Patients, families, nurses, physicians, and other team members all feel the current stress on our healthcare system. As we continue to change workflows, alignment with principles of family engagement and patient- and family-centered care4 remain a priority for all involved. Prioritizing effective communication, maintaining engagement with patients and families, and using technology in new ways will all help us maintain high standards of care in both typical and completely atypical settings, such as during this pandemic. Nothing captures the benefits of effective communication better than P.M.’s description of John Michael’s experience during his hospitalization:

“Although usually an expedited triage patient, we spent hours in the ER among other ill and anxious patients. Ultimately, John Michael tested positive for influenza A. We spent 5 days in the hospital on droplet protection.

“The staff was amazing! The doctors and nurses communicated with us every step of the way. They made us aware of extra precautions and explained limitations, like not being able to go in the nutrition room or only having the doctors come in once midday. Whenever they did use [personal protective equipment] and come in, the nurses and team kept a safe distance but made sure to connect with John Michael, talking about what was on TV, what his favorite teams are, asking about his sisters, and always asking if we needed anything or if there was anything they could do. I am grateful for the kind, compassionate, and professional people who continue to care for our children under the intense danger and overwhelming magnitude of COVID-19.”
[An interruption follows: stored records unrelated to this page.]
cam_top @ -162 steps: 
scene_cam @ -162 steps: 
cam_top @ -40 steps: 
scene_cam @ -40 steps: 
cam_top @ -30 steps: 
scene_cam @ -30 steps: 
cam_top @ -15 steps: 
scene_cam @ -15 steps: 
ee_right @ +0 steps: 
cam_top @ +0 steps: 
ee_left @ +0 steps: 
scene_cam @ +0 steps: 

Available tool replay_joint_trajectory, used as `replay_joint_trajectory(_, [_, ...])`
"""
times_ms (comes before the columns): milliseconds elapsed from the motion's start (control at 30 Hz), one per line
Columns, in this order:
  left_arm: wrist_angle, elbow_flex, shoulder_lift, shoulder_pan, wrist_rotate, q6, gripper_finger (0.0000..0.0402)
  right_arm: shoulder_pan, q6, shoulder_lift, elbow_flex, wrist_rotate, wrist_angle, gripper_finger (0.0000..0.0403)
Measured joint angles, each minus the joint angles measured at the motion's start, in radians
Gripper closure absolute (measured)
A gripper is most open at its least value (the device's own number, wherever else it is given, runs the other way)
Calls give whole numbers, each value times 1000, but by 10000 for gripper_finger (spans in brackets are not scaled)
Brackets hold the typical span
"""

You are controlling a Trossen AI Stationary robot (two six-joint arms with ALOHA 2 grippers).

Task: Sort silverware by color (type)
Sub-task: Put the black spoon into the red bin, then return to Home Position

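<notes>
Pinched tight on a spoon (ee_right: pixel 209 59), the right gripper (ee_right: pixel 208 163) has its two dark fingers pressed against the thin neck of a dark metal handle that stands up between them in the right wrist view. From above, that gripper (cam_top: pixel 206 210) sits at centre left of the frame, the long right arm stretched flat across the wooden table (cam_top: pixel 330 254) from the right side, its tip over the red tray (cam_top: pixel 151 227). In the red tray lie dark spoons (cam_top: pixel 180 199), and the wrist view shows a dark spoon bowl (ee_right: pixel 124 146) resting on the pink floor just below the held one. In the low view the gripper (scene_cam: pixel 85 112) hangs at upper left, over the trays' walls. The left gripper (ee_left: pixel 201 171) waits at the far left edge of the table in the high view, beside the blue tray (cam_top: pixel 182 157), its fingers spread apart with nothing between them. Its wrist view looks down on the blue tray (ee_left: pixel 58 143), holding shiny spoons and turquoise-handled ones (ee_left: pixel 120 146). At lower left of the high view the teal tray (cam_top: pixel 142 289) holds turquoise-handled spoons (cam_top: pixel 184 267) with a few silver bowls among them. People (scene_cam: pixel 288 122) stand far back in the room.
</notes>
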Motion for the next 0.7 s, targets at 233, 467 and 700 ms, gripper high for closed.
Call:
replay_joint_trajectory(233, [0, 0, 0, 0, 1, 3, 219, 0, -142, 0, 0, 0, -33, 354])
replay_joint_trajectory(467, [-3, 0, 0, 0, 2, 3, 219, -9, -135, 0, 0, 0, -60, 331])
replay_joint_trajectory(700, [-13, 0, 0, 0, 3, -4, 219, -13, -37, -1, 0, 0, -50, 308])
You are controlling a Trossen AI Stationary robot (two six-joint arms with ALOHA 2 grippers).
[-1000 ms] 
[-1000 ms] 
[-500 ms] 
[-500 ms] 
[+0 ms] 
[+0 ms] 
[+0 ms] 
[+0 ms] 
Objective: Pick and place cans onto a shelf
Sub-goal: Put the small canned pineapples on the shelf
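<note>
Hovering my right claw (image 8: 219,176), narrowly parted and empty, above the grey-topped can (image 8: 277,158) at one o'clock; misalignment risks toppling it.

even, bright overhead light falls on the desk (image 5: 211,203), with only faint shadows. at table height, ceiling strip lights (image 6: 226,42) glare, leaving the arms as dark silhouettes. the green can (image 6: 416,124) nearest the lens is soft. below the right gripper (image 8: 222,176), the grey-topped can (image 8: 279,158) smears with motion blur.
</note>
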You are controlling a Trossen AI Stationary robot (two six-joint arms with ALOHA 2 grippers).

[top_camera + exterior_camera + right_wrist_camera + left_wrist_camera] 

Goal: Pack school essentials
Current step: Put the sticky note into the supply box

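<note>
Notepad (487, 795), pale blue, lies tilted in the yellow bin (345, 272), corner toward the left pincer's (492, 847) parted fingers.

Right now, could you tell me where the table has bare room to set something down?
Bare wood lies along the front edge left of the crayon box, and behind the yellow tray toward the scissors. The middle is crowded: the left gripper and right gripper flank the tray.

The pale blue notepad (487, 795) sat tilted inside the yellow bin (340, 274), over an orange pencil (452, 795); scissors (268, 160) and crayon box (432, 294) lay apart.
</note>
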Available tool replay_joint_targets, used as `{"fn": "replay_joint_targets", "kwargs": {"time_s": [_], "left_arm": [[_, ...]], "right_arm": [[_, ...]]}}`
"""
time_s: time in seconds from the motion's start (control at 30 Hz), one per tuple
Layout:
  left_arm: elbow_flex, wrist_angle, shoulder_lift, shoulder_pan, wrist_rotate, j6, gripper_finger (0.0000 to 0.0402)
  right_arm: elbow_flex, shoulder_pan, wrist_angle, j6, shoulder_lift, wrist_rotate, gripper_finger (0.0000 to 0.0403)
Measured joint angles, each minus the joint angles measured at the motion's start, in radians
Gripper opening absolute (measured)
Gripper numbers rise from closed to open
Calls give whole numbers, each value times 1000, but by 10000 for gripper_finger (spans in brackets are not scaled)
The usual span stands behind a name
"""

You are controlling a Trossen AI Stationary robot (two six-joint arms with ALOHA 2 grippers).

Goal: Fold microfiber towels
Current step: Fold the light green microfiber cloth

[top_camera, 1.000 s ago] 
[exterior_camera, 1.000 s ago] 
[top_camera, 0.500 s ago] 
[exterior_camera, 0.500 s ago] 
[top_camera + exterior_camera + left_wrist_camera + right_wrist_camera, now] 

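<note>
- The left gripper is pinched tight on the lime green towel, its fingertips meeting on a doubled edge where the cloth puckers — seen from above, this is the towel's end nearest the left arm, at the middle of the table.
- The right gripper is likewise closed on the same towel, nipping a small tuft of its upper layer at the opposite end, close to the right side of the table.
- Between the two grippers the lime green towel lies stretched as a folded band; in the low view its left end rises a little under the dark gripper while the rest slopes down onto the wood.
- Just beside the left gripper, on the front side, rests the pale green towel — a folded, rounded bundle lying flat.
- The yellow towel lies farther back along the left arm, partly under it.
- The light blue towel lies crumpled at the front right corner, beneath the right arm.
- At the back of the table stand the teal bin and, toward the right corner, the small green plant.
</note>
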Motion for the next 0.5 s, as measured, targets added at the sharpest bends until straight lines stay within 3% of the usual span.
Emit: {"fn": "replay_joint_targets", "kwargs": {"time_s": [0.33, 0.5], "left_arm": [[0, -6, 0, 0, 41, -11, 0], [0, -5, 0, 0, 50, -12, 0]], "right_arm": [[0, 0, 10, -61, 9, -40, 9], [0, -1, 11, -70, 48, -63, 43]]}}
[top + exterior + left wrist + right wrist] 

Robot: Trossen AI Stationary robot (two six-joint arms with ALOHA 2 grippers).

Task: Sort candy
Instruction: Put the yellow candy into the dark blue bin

Dr Landrigan has served as a paid consultant to the Midwest Lighting Institute to help study the effect of blue light on health care provider performance and safety. He has consulted with and holds equity in the I-PASS Institute, which seeks to train institutions in best handoff practices and aid in their implementation. Dr Landrigan has received consulting fees from the Missouri Hospital Association/Executive Speakers Bureau for consulting on I-PASS. In addition, he has received monetary awards, honoraria, and travel reimbursement from multiple academic and professional organizations for teaching and consulting on sleep deprivation, physician performance, handoffs, and safety and has served as an expert witness in cases regarding patient safety and sleep deprivation. Drs Spector and Baird have also consulted with and hold equity in the I-PASS Institute. Dr Baird has consulted with the I-PASS Patient Safety Institute. Dr Patel holds equity/stock options in and has consulted for the I-PASS Patient Safety Institute. Dr Rosenbluth previously consulted with the I-PASS Patient Safety Institute, but not within the past 36 months. The other authors have no conflicts of interest or external support other than the existing PCORI funding for the Society of Hospital Medicine I-PASS SCORE study.


The I-PASS Patient Safety Institute did not provide support to any authors for this work.